INSTRUCTIONS TO FOLLOW — Output only how many lines below contain "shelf".

THE DATA —
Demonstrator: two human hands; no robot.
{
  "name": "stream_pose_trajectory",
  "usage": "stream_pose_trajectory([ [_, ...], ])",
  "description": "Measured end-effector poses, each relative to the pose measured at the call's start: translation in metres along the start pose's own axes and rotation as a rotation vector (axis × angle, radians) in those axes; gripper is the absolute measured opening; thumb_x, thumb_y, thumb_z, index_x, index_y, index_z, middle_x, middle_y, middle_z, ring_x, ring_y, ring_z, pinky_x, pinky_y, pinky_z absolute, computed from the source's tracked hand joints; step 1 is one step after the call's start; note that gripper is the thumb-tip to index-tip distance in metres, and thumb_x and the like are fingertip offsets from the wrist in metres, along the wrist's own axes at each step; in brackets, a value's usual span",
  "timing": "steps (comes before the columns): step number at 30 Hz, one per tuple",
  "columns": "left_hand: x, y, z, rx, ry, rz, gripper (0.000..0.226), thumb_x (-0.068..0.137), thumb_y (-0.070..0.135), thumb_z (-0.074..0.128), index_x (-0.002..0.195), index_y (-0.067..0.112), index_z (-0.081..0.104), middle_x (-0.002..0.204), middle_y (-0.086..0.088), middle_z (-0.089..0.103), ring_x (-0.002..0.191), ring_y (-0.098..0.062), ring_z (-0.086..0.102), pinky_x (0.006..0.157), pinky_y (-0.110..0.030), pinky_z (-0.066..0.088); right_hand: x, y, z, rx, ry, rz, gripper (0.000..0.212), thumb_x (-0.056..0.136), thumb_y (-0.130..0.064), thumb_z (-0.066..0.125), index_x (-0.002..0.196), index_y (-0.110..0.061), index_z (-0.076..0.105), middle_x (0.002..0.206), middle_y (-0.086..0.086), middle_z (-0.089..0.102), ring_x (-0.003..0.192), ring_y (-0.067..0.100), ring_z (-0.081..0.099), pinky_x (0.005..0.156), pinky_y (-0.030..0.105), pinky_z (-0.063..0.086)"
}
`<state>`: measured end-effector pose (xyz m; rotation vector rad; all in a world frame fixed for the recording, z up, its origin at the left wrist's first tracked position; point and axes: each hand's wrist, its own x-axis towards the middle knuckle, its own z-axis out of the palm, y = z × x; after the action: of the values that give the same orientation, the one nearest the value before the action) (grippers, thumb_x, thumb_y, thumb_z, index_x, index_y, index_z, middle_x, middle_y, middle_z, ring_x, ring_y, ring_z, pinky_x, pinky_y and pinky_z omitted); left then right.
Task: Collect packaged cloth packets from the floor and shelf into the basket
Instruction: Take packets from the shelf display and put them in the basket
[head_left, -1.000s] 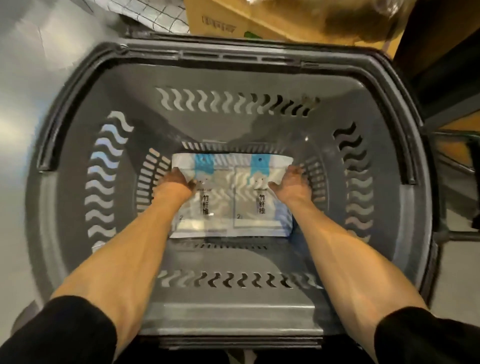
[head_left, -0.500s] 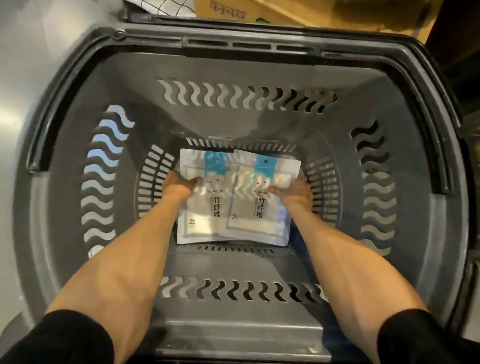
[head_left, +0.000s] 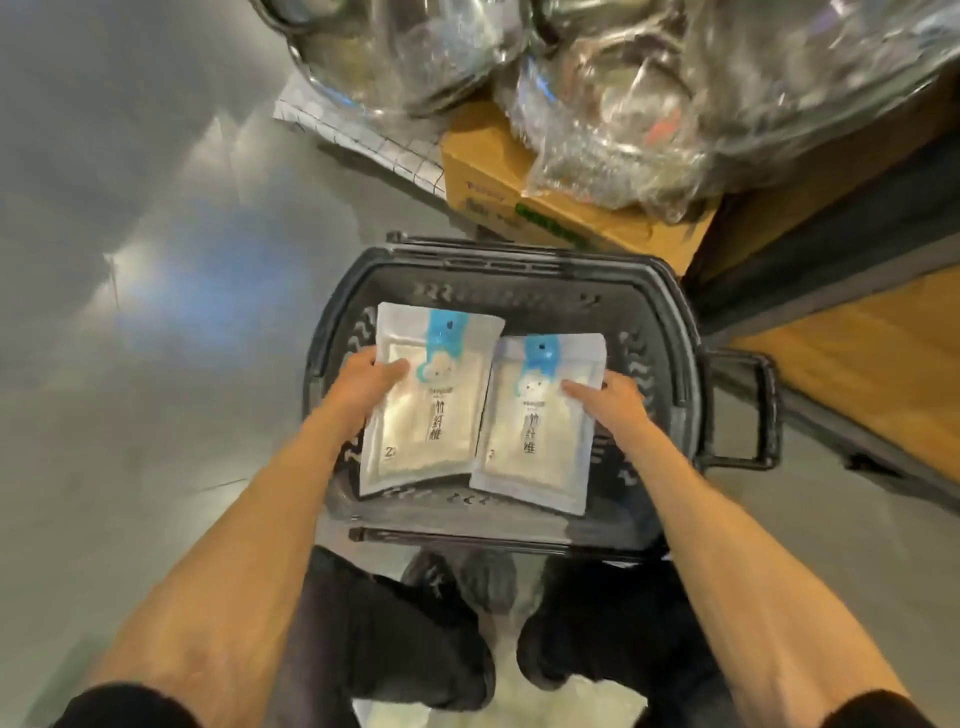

ANSWER SECTION — 2